◆ **Task item**: The expected answer holds every line from the first line of the data below through the line containing "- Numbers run", exactly as written, and no other line.

◆ **Excerpted records**:
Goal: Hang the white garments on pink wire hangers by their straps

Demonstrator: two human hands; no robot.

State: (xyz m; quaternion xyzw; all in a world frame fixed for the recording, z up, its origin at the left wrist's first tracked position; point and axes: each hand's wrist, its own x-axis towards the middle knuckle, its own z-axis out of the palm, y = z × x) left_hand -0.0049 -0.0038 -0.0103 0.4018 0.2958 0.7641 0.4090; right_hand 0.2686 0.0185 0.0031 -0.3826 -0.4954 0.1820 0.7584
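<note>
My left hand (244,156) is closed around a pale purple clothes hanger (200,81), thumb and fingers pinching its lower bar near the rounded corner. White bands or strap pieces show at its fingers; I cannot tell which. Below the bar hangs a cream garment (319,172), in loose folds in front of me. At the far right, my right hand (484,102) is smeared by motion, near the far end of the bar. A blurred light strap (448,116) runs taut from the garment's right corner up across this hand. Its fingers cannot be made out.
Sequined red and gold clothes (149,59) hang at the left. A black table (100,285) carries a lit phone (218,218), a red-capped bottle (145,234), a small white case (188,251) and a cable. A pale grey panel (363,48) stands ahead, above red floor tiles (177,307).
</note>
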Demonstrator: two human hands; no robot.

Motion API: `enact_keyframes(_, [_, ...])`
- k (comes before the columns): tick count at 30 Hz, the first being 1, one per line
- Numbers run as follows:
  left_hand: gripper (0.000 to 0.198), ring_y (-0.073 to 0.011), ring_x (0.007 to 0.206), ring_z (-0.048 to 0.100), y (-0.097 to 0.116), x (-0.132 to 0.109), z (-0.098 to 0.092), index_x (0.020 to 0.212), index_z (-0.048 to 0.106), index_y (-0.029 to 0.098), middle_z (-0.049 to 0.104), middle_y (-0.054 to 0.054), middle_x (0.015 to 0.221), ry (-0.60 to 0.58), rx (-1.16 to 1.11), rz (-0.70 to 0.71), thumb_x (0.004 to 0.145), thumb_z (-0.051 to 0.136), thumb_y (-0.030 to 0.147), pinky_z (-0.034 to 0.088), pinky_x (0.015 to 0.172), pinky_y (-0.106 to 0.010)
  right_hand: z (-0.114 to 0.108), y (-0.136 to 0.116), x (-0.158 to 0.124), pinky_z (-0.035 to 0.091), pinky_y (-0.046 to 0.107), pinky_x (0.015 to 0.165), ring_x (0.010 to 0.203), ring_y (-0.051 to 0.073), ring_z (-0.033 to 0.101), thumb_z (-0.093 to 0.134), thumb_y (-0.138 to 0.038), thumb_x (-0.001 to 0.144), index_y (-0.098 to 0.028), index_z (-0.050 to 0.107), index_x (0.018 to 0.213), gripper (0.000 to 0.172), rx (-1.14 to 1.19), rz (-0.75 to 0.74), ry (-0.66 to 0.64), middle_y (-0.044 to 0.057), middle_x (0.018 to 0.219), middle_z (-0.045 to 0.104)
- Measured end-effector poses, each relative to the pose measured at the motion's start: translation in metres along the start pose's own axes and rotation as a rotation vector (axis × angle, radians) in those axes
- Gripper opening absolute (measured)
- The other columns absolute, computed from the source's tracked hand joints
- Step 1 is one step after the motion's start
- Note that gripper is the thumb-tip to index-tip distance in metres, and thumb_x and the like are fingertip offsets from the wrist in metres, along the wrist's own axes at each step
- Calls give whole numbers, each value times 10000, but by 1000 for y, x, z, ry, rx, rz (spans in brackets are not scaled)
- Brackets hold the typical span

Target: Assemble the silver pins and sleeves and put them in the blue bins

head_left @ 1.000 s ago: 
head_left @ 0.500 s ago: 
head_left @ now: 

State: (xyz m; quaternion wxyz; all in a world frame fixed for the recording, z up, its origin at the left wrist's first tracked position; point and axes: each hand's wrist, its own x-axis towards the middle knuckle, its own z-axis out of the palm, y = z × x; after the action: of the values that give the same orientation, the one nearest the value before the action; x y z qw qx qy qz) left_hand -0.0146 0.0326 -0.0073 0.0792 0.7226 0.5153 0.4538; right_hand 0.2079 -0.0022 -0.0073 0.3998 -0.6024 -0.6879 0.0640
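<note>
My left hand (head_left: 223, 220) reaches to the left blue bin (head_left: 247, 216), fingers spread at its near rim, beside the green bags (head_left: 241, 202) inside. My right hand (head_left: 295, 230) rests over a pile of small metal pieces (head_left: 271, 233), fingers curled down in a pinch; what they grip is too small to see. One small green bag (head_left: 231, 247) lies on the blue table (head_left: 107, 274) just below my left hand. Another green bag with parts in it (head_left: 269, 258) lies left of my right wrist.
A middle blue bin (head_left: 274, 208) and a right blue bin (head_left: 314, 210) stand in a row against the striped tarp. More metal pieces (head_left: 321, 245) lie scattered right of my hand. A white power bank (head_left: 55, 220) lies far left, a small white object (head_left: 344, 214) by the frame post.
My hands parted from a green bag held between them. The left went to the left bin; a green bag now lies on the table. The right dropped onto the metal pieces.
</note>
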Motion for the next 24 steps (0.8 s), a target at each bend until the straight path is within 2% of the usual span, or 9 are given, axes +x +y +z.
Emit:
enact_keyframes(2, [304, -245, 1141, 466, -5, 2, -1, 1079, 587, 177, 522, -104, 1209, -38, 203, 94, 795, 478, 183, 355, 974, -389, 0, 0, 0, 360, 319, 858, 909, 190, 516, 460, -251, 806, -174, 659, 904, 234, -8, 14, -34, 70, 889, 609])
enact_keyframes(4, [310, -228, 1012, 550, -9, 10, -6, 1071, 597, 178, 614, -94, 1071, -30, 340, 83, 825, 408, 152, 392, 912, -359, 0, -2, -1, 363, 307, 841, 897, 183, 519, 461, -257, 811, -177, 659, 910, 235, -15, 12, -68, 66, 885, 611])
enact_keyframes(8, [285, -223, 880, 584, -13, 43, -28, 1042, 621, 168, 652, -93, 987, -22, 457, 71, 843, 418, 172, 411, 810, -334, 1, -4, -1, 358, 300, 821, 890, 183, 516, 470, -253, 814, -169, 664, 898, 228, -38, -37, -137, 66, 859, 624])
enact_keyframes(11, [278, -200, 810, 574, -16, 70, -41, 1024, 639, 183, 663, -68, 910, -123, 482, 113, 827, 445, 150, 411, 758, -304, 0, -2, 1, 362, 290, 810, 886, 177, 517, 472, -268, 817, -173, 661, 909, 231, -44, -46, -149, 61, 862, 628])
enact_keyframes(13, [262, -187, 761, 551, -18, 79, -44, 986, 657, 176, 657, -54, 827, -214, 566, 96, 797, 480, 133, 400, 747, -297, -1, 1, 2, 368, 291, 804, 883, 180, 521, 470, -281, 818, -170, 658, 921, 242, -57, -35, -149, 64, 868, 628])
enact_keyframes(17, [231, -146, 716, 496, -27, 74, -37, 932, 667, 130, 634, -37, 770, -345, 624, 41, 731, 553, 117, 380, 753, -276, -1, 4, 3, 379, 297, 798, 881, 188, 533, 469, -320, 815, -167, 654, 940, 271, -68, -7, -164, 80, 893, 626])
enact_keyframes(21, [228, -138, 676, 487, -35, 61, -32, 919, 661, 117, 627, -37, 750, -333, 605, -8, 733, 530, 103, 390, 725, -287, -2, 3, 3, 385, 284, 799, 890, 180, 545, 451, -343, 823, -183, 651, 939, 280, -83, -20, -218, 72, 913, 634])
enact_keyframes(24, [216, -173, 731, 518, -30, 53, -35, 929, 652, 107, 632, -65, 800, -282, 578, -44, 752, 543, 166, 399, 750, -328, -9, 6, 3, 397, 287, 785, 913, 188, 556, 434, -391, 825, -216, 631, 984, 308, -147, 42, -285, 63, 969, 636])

◆ **Task solution**:
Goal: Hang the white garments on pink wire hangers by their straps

Demonstrator: two human hands; no robot.

State: (xyz m; quaternion xyzw; all in a world frame fixed for the recording, z up, its origin at the left wrist's first tracked position; point and axes: each hand's wrist, its own x-axis towards the middle knuckle, its own z-axis out of the palm, y = z × x) left_hand -0.0049 -0.0038 -0.0103 0.4018 0.2958 0.7641 0.4090; right_hand 0.2686 0.0185 0.0031 -0.3826 -0.4954 0.1820 0.7584
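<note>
My left hand (244,156) is closed around a pale purple clothes hanger (200,81), thumb and fingers pinching its lower bar near the rounded corner. White bands or strap pieces show at its fingers; I cannot tell which. Below the bar hangs a cream garment (319,172), in loose folds in front of me. At the far right, my right hand (484,102) is smeared by motion, near the far end of the bar. A blurred light strap (448,116) runs taut from the garment's right corner up across this hand. Its fingers cannot be made out.
Sequined red and gold clothes (149,59) hang at the left. A black table (100,285) carries a lit phone (218,218), a red-capped bottle (145,234), a small white case (188,251) and a cable. A pale grey panel (363,48) stands ahead, above red floor tiles (177,307).
</note>
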Demonstrator: two human hands; no robot.

Motion API: `enact_keyframes(_, [_, ...])`
- k (comes before the columns): tick count at 30 Hz, the first being 1, one per line
- Numbers run as follows:

The output above is complete as it stands.